§ **Your objective**: With the images excluded, set down every line of the listing below exactly.

§ **Raw data**:
****************

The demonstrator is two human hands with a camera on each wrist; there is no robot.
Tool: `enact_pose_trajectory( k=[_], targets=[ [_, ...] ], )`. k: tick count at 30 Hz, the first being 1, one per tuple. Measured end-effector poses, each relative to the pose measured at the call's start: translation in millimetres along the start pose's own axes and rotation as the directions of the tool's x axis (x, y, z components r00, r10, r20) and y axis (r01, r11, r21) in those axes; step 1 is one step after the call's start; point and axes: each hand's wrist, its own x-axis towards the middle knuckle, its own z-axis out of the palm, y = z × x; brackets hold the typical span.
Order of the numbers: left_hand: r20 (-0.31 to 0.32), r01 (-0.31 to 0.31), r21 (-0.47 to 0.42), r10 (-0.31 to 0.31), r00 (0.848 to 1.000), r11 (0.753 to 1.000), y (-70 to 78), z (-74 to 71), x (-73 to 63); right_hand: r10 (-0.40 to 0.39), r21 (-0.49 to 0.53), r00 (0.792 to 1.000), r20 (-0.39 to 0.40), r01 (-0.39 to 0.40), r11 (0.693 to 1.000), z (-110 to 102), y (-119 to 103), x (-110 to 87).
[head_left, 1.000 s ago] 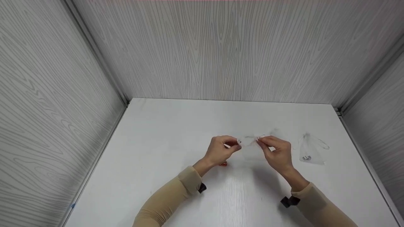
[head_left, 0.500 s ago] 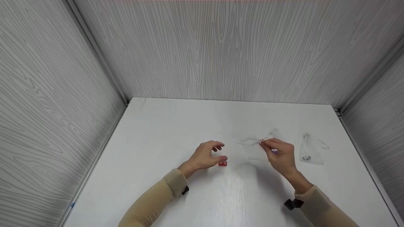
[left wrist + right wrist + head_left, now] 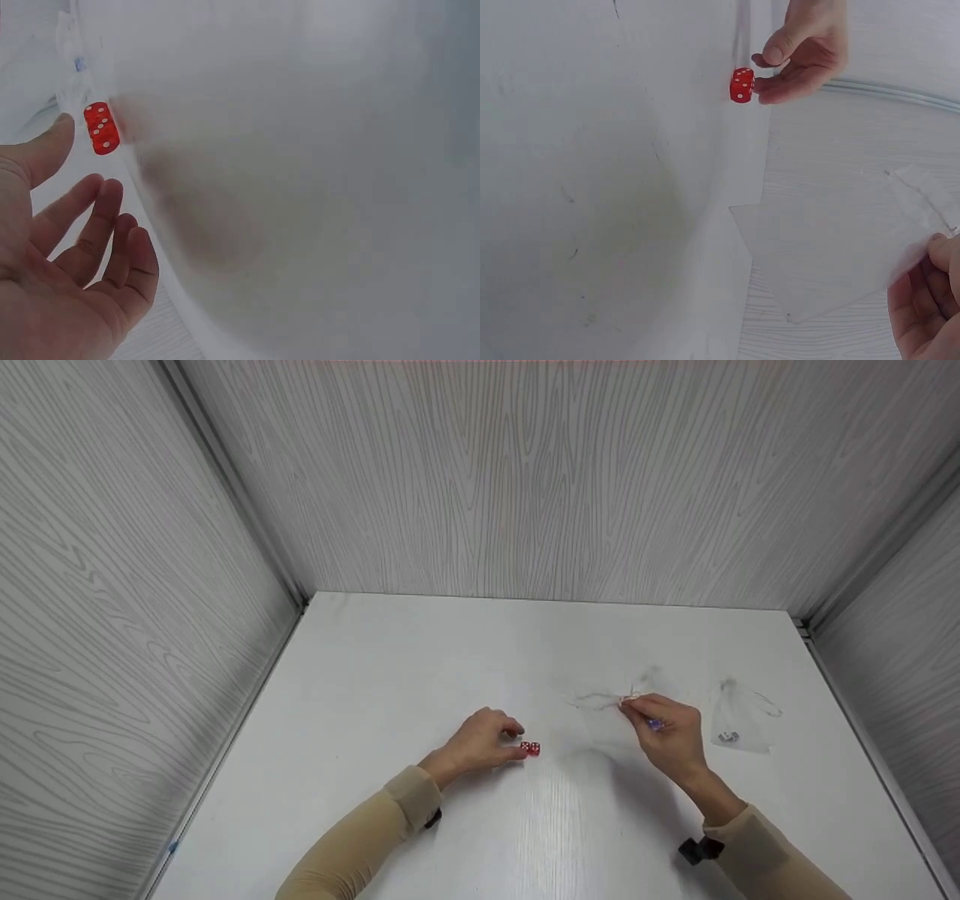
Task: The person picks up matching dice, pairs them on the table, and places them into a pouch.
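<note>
My left hand (image 3: 480, 741) is beside two red dice (image 3: 530, 748) standing side by side on the white table. In the left wrist view the thumb and fingers are spread apart, with the red dice (image 3: 101, 128) just beyond the fingertips. Off to the right, my right hand (image 3: 670, 733) pinches a sheer drawstring bag (image 3: 598, 724) near its mouth, the thin cord sticking out past the fingers. The right wrist view has this bag (image 3: 821, 247) hanging flat, and nothing shows inside it.
A second sheer bag (image 3: 739, 720) with white dice (image 3: 728, 736) lies at the right. Partly hidden behind the right hand is another bag (image 3: 656, 679), with something blue (image 3: 655, 724) visible there. Wood-grain panels (image 3: 517, 480) wall the table's back and sides.
My left hand has let go of the bag and moved left and down beside the red dice. The right hand has kept its pinch on the bag, shifting slightly right and down.
</note>
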Motion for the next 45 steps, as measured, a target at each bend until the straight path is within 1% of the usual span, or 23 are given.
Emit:
enact_pose_trajectory(
  k=[3, 6, 9, 12, 20, 25, 30, 33, 37, 42, 45],
  targets=[
    [0.009, 0.004, 0.005, -0.004, 1.000, 1.000, 0.2, 2.0, 1.8, 0.003, 0.015, 1.000, 0.000, -0.003, 1.000, 0.1, 0.7, -0.7],
    [0.011, 0.013, -0.012, -0.012, 1.000, 1.000, 1.1, 3.5, 2.7, 0.011, 0.023, 1.000, 0.004, -0.011, 1.000, -0.2, 1.2, -1.3],
    [0.015, 0.028, -0.036, -0.028, 0.999, 0.999, 2.4, 4.6, 3.6, 0.018, 0.017, 1.000, 0.003, -0.018, 1.000, -0.5, 0.8, -1.3],
    [0.018, 0.036, -0.040, -0.035, 0.999, 0.999, 3.5, 5.4, 4.8, 0.016, 0.006, 1.000, 0.001, -0.016, 1.000, -1.1, 0.0, -1.0],
    [0.024, 0.060, -0.053, -0.059, 0.998, 0.997, 4.0, 4.4, 6.4, 0.017, 0.019, 1.000, -0.003, -0.017, 1.000, -0.2, 0.9, -1.1],
    [0.012, 0.059, -0.061, -0.058, 0.998, 0.996, 3.7, 0.6, 6.2, 0.018, 0.010, 1.000, 0.000, -0.018, 1.000, 0.3, 2.3, -1.8],
    [-0.018, 0.050, -0.080, -0.051, 0.999, 0.996, 9.2, -9.8, 6.5, 0.012, 0.009, 1.000, 0.000, -0.012, 1.000, 0.3, 2.9, -2.0],
    [-0.051, 0.022, -0.099, -0.027, 0.998, 0.995, 15.6, -18.9, 7.5, 0.013, 0.017, 1.000, 0.004, -0.013, 1.000, 0.3, 3.3, -1.9],
    [-0.108, -0.045, -0.142, 0.030, 0.994, 0.989, 28.4, -31.0, 9.8, 0.012, 0.022, 1.000, 0.015, -0.012, 1.000, 0.7, 2.5, -2.4],
    [-0.163, -0.125, -0.156, 0.099, 0.982, 0.980, 51.9, -45.6, 14.7, -0.002, 0.011, 1.000, 0.018, 0.001, 1.000, 2.6, 1.1, -3.9],
    [-0.182, -0.166, -0.138, 0.140, 0.973, 0.976, 66.1, -51.8, 19.8, 0.000, 0.002, 1.000, 0.022, 0.000, 1.000, 3.7, 0.8, -5.0]
  ],
)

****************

§ **Task output**:
The demonstrator is two human hands with a camera on each wrist; there is no robot.
Tool: `enact_pose_trajectory( k=[_], targets=[ [_, ...] ], )`. k: tick count at 30 Hz, the first being 1, one per tuple. Measured end-effector poses, each relative to the pose measured at the call's start: translation in millimetres along the start pose's own axes and rotation as the directions of the tool's x axis (x, y, z components r00, r10, r20) and y axis (r01, r11, r21) in those axes; step 1 is one step after the call's start; point and axes: each hand's wrist, its own x-axis towards the middle knuckle, its own z-axis out of the palm, y = z × x; brackets hold the typical span.
Order of the numbers: left_hand: r20 (-0.31 to 0.32), r01 (-0.31 to 0.31), r21 (-0.47 to 0.42), r10 (-0.31 to 0.31), r00 (0.848 to 1.000), r11 (0.753 to 1.000), y (-70 to 78), z (-74 to 71), x (-73 to 63); right_hand: r10 (-0.40 to 0.39), r21 (-0.49 to 0.53), r00 (0.792 to 1.000), r20 (-0.39 to 0.40), r01 (-0.39 to 0.40), r11 (0.693 to 1.000), z (-110 to 102), y (-119 to 103), x (-110 to 87).
[head_left, 1.000 s ago] 
[head_left, 0.500 s ago] 
[left wrist + right wrist + head_left, now] 
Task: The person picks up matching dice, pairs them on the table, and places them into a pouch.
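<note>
My left hand (image 3: 480, 741) is beside two red dice (image 3: 530, 748) standing side by side on the white table. In the left wrist view the thumb and fingers are spread apart, with the red dice (image 3: 101, 128) just beyond the fingertips. Off to the right, my right hand (image 3: 670, 733) pinches a sheer drawstring bag (image 3: 598, 724) near its mouth, the thin cord sticking out past the fingers. The right wrist view has this bag (image 3: 821, 247) hanging flat, and nothing shows inside it.
A second sheer bag (image 3: 739, 720) with white dice (image 3: 728, 736) lies at the right. Partly hidden behind the right hand is another bag (image 3: 656, 679), with something blue (image 3: 655, 724) visible there. Wood-grain panels (image 3: 517, 480) wall the table's back and sides.
My left hand has let go of the bag and moved left and down beside the red dice. The right hand has kept its pinch on the bag, shifting slightly right and down.
</note>
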Motion for the next 45 steps, as measured, a target at each bend until the straight path is within 1% of the usual span, or 23 are given.
Emit:
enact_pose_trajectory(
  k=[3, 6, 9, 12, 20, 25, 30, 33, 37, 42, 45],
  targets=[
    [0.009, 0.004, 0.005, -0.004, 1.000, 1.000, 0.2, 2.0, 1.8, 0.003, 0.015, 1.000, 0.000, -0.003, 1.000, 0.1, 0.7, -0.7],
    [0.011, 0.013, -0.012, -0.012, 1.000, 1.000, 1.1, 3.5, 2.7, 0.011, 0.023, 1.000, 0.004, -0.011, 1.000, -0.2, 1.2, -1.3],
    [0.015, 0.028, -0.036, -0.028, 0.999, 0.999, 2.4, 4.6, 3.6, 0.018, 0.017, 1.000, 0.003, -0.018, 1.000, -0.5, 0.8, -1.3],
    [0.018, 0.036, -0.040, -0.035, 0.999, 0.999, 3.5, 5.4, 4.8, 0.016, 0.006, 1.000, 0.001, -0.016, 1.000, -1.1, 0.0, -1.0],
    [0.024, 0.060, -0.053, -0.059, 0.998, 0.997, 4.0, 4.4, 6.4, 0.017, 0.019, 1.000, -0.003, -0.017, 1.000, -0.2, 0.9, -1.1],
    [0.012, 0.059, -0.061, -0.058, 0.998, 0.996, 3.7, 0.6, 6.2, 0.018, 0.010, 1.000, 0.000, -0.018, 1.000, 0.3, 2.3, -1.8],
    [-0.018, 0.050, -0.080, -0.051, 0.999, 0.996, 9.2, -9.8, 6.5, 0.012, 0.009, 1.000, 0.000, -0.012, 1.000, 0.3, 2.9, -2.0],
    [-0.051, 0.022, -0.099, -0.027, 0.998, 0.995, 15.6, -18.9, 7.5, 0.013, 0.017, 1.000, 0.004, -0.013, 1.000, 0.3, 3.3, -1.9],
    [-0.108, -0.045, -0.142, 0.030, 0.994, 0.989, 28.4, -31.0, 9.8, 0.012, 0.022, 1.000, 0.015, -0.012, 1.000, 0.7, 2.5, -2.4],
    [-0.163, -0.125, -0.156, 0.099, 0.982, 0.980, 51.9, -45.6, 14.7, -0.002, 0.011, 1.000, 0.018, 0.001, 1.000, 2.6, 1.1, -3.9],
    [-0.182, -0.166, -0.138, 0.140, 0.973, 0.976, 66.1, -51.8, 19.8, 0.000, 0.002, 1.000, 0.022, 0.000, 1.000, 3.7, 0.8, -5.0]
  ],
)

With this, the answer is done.